Zheyuan Qiu being arrested after Environmental Crime Investigators from The Department of Agriculture, Water and the Environment raided his home and found more than 100 reptiles. Picture: The Department of Agriculture, Water and the Environment Department
Zheyuan Qiu being arrested after Environmental Crime Investigators from The Department of Agriculture, Water and the Environment raided his home and found more than 100 reptiles. Picture: The Department of Agriculture, Water and the Environment Department

 

 

Over a period of three months they lodged the parcels at a string of post offices from Belmore to Enmore, Cabramatta, and Strathfield to be sent to addresses in Hong Kong and Taiwan.

Qui came to Australia as a student in 2010 to study horticulture and is now a permanent resident.

The court was told he had a passion for small animals, obtained a reptile licence and kept dozens of cages in his home filled with snakes, lizards and turtles.

The court was told he was lowly paid and trying to support two families and wanted to support his father who was ill so he came up with the scheme to smuggle the animals to help pay for his father's medical expenses.

 

The Department of Agriculture, Water and the Environment raided the home of Zheyuan Qiu and found more than 100 reptiles. Picture: The Department of Agriculture, Water and the Environment Department.
The Department of Agriculture, Water and the Environment raided the home of Zheyuan Qiu and found more than 100 reptiles. Picture: The Department of Agriculture, Water and the Environment Department.

 

 

The "generous buyers" paid several thousand dollars into Qiu's parents' bank accounts in China for each "consignment" ahead of the animals being sent.

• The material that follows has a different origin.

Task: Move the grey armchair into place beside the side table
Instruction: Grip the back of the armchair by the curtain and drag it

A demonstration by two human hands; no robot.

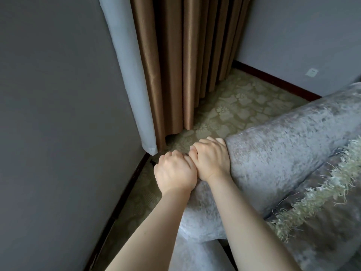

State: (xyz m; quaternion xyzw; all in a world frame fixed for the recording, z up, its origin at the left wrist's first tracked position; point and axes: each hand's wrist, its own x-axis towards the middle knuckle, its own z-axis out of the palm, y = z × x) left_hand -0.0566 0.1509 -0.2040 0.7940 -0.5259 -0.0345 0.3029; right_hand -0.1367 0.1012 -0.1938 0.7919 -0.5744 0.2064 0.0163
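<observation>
Grey armchair, upholstered in crushed velvet, occupying the right and near part of the scene, its rounded top edge running from near centre toward the far right; a shaggy pale cushion or throw lies along its inner side. Both hands close over the near-left end of that padded edge: the right hand is clenched on the corner with the fingers curled over the far face, the left hand is clenched just beside it and touching it, its fingers wrapped over the same edge; each grip therefore holds the armchair itself. The paired, adjacent hold at one end is, by judgement, chosen to pivot or drag the chair from a corner rather than lift it, the thick roll giving purchase. Beyond the hands lies a patterned green carpet, bare between chair and walls, which leaves room to swing the piece; a brown curtain with a pale lining hangs at the far left corner, close enough that the chair's end could brush it. A grey wall bounds the left, another wall with a socket the far right. The side table is not in view, so how near the chair stands to its place cannot be told.
</observation>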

Magistrate Marien said his sentence took into account the aggravating features of the crime which were the undue cruelty and harm suffered by the animals.

Minister the Environment Sussan Ley said the details of this case are "horrendous and unfortunately all too common. "

"Native Australian reptiles are highly sought after overseas in what is a dangerously lucrative market supplying ventures such as overseas pet shops that exclusively sell Australian reptiles," she said.

Assistant Minister Customs Jason Wood said wildlife crime is one of the largest transnational organised criminal activities in the region.